The nuclear envelope serves to protect and regulate the cell’s genetic material, the chromosomes, inside the cell nucleus. Interactions between chromosomes and proteins at the nuclear envelope are important for correct organization of chromosomes and gene transcription in a tissue-specific manner: although all cells in the body contain the same genes, they express different subsets of them and at different levels.
Our group at the Andalusian Centre for Developmental Biology studies the role of the nuclear envelope in these processes. We are interested in understanding the links between nuclear organization, development, diseases and aging. The nuclear envelope consists of the nuclear lamina, the outer and inner nuclear membranes and nuclear pore complexes that enable communication between the nucleus and the rest of the cell.
We have identified multiple nuclear pore proteins (nucleoporins) as regulators of nuclear envelope formation, and we have linked several nucleoporins to the mitotic spindle apparatus that is responsible for segregation of the chromosomes to the daughter cells during cell division. Searching for proteins involved in nuclear envelope breakdown, we also identified the protein kinase VRK1 as an essential regulator of nuclear envelope dynamics and demonstrated that it controls interactions between chromosomes and the nuclear envelope.

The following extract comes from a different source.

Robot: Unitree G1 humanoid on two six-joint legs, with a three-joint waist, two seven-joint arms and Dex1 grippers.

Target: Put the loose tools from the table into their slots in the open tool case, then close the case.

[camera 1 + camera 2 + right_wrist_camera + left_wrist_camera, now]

Proper gene expression correlates often with positioning of chromosomes within the nucleus. Interactions between chromosomes and proteins at the nuclear envelope is important for correct chromatin organization and gene transcription in a tissue-specific manner. For instance, we identified two histone H3 lysine 9 (H3K9) methyl transferases as being responsible for recruitment of heterochromatin to the nuclear periphery in embryonic cells, whereas a H3K36-binding protein is required in differentiated cells. Moreover, we found that the nuclear envelope proteins emerin is specifically involved in both chromatin organization and regulation of neuromuscular junction activity, which may contribute to Emery-Dreifuss muscular dystrophy in humans.
Finally, we are interested in understanding the links between nuclear organization and aging. We have described how nuclear morphology becomes highly irregular in old individuals of the model organism Caenorhabditis elegans, which is reminiscent of the changes observed in humans suffering from progeria syndromes. We discovered that a mutation in Barrier to Autointegration Factor (BAF) affects gene expression and how this may induce premature aging. Importantly, we identified several genes as potential drug targets for future studies.